Im fünfköpfigen Autorenpool um Übervater Geißendörfer, in dem Hertneck sitzt, werden die Grundgeschichten geschrieben. 2003 geht das Format in sein 18. Jahr, wird quasi volljährig. Die 1000te Folge, Anfang 2005, ist schon im Blick. Im Gegensatz zu den Daily Soaps wollte die einzige wöchentliche Seifenoper immer ein Stück deutsche Republik widerspiegeln und hat das gegen politische Widerstände auch oft genug getan. Als mit Helmut Kohl 1998 der Lieblingsgegner abhanden kam, schwächelten die Geschichten aus Köln-Bocklemünd, neue Ideen wurden gesucht, auch neue Autoren. Marcus Hertneck ist einer von ihnen.
Wenn man ihn fragt, wie seine Lieblingsfolge „Lindenstraße“ aussehen würde, rückt er mit dem Oberkörper nach vorne, überlegt kurz. „Warum soll gerade die ,Lindenstraße’ nicht neue Nachbarschaftsmodelle entwickeln, neue Formen der Solidarität, jenseits von Parteien? Das große Thema Neue Armut, das ist eine Riesenchance.“ Wie das konkret aussehen soll, darf der „Lindenstraßen“- Autor vertragsgemäß nicht verraten. Wer weiß, vielleicht muss Carsten Flöter bald alle Nachbarn umsonst operieren, Mutter Beimer macht eine Senioren-WG auf, weil die Rente nicht mehr reicht, und der Bundeskanzler schaut sonntagabends interessiert zu.
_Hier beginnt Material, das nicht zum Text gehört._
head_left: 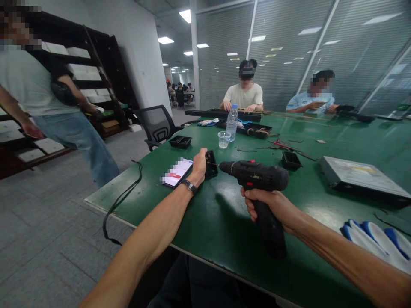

Jenseits der 30-Sekunden-Dialoge hat auch Hertneck einen Traum. Irgendwann will er selbst einen 90-Minüter ins Kino bringen – ohne Gesetz der Serie, ohne Soap-Maschine, ohne Glücksversprechen. Mit Unterwasseraufnahmen, Schneelandschaften, dem ganzen Programm. Jetzt geht er sich erst mal die Potsdamer Ausstellung ansehen. Wege zum Glück.